My ds is nearly 21 and had them as a teenager. lol I have a terrible memory so I would have to look at paperwork or old posts.

 

DS allergies got really bad starting high school (had them for all his life though). As a baby when we were seeking answers for whole body hives and terrible allergy symptoms etc he had a RAST test (from memory) that the doctor said was very elevated, he even had to be tested for cystic fibrosis which obviously negative. This was nearly 20 years ago so things have changed.

 

After missing high school because his eczema was so bad and eyes would swell shut we finally got him tested. He quickly got into the state system due to symptoms.

 

He had the arm prick test which was not comfortable waiting for the results. From memory he had reactions to pollens, grasses and moulds. Can't remember if there were dust mites.

 

We quickly started the injections which were weekly then monthly which had to be done at the hospital clinic (fair drive for us) and building up to the maintenance dose. After being stable and showing no reactions we could continue at our GP office on the maintenance dose.

 

We saw a drastic improvement straight away, until he went into anaphylaxis after one needle. DS had to go straight back to the hospital clinic and start from scratch, small dose weekly increasing dose, then maintenance dose. DH had to carry an epipen on the day of his needle.

 

As it turned out the company making the mix suddenly stopped supplying and they had to source from a different overseas company. By the time they could get DS mix right DS had been off the medication for long enough that we had to start all over again. DS decided to discontinue, we had been doing it for nearly 4 or 5 years (I think we were close to the end). Plus DS was getting into the heavy years of high school and he would have to take a morning off each week then month until he could go back to the GP office where he would catch the bus from school and I'd pick him up after work.

 

Sorry long story.

 

In a nutshell it was the best thing we did.

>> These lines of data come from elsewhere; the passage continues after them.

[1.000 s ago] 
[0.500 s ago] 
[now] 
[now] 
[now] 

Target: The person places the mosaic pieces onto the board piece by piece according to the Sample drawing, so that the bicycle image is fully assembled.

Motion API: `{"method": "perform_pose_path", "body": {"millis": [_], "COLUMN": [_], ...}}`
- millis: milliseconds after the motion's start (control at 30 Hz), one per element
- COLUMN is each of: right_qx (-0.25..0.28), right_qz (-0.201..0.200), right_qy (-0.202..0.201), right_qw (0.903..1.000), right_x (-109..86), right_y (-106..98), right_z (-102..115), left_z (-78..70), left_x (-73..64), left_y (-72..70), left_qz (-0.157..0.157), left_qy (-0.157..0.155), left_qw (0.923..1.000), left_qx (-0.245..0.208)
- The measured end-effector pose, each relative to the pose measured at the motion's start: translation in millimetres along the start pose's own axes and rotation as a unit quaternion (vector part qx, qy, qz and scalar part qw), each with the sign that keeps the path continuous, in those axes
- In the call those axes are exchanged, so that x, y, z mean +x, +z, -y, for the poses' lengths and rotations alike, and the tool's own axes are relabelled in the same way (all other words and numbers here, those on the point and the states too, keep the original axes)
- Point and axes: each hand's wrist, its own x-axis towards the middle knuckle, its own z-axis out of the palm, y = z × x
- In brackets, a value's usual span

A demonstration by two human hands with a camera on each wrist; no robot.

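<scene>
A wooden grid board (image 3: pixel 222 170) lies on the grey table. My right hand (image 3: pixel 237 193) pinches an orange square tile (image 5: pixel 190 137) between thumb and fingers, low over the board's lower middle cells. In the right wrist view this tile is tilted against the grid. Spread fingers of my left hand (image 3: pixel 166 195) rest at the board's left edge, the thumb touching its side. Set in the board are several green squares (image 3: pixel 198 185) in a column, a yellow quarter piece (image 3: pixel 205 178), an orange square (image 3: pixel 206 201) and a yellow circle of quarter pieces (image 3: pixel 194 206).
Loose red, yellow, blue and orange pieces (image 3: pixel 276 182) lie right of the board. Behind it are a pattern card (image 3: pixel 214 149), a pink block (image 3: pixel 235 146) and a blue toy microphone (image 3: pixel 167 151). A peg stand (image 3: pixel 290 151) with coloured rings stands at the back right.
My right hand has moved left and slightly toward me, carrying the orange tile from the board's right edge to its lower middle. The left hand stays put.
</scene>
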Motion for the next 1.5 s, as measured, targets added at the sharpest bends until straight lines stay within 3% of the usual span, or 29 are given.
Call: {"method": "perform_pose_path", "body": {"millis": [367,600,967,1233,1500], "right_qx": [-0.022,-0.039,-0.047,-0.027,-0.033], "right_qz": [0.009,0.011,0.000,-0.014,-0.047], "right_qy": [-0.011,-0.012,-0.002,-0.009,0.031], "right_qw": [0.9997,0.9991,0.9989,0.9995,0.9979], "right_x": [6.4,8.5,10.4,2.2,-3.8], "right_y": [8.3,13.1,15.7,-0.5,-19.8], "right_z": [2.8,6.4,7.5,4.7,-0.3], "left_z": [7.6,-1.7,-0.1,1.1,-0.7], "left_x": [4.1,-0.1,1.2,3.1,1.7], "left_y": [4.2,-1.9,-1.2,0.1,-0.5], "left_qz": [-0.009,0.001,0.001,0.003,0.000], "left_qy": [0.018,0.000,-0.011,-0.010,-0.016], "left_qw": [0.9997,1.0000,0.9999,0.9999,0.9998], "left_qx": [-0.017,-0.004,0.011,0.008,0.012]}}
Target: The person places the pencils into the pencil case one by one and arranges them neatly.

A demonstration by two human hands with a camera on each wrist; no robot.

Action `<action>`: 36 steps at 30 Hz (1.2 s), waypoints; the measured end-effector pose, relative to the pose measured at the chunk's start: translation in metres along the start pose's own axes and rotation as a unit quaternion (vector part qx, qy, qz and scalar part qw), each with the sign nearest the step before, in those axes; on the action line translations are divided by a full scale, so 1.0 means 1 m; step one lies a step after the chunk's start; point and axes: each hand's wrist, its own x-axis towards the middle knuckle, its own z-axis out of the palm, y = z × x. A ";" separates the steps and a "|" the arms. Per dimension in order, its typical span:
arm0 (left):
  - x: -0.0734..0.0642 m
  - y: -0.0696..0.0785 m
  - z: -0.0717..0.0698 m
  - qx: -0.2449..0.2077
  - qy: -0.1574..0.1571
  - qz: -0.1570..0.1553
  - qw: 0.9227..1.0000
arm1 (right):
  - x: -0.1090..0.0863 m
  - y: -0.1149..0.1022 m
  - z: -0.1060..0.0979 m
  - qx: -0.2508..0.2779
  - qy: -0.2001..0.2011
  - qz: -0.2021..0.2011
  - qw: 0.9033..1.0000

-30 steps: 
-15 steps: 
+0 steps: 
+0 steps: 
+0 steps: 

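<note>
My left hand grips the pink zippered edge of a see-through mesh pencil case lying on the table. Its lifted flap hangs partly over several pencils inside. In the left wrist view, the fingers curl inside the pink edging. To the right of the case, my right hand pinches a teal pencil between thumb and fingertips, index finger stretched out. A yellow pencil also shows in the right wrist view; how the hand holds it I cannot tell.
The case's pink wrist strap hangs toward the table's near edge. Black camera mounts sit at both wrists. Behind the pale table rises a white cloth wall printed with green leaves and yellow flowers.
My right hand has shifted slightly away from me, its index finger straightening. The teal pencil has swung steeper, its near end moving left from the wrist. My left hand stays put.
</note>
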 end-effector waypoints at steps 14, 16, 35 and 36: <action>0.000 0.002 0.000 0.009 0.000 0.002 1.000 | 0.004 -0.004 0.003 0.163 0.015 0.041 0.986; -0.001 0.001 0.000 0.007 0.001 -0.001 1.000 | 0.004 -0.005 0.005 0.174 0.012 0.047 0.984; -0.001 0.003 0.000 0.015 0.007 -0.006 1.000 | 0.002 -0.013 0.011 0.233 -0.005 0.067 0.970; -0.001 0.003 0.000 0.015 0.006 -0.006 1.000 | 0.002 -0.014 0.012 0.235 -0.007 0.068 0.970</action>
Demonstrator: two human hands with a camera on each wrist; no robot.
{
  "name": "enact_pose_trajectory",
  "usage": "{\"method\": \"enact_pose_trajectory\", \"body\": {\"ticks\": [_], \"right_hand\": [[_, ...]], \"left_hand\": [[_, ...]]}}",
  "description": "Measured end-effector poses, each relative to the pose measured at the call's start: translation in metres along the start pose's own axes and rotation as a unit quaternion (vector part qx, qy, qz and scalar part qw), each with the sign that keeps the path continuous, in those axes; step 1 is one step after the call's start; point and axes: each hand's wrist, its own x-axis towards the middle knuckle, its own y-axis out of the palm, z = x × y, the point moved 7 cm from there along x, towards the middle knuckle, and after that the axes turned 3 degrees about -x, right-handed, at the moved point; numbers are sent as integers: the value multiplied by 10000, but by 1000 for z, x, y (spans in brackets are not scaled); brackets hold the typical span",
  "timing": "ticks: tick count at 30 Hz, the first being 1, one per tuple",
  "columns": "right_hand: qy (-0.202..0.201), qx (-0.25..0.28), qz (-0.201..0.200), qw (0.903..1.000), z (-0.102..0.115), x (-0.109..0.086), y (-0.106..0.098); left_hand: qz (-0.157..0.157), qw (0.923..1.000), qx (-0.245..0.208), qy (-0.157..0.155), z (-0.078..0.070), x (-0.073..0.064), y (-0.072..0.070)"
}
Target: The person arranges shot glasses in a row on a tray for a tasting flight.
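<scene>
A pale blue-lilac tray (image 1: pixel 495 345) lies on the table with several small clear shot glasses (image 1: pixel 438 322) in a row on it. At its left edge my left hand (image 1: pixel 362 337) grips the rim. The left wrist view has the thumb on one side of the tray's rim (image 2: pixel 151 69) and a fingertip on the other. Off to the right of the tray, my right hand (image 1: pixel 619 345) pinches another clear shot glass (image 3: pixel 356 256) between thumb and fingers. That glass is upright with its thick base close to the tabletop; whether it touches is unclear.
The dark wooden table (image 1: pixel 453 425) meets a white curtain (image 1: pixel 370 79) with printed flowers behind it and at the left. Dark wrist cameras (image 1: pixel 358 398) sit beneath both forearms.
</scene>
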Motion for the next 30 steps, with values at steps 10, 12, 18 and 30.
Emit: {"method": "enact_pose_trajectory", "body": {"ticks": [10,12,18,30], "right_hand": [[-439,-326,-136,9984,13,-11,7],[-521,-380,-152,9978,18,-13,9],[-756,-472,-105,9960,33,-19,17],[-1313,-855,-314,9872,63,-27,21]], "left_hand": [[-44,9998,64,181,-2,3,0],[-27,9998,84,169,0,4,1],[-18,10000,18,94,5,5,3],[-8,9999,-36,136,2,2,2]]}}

DS allergies have got so much better and he no longer gets painful eczema. He still gets stuffy but after reading about air purifiers I think if we got him one he would have no more sniffles.

 

DS I think got 4 or 8 different allergies covered. They chose the ones he was allergic to most. He then had two needles, one on each arm. So if you have to pin down for needles I don't think it would work. DS has never had issues with needles.

 

Our specialist didn't want to go the oral drops route as they said that due to number and severity it wouldn't be as effective as the needles. But from memory they gave us the option as it was cheaper.

 

Yes it's expensive, when the specialist told DS the price he said no. They make the child decide and not the parent as ultimately they have to make the long term decision to do it because if you stop after a year or two you won't get the full effect.

 

If DS were to have allergies flare up again I doubt he would do it again, he'd put up with the symptoms. At the moment he has a terrible skin condition that even the dermatologist couldn't work out. Cream is keeping it at bay slightly. The dermatologist told him to stop using the cream during uni break and come back and get biopsy... He didn't bother, he is just wearing long sleeve and using creams.

 

Researching celiac disease (DD is suspected) the rash symptom looks exactly like DS rash. DS got a blood test to check levels but he hasn't even bothered to get the test done. DD has just finished her 6 week gluten free diet with blood tests so we will see what the next step is (couldn't get biopsy because of COVID ).

 

Well that turned into an essay, any questions let me know. I know when DS was starting it there wasn't much on the net about it.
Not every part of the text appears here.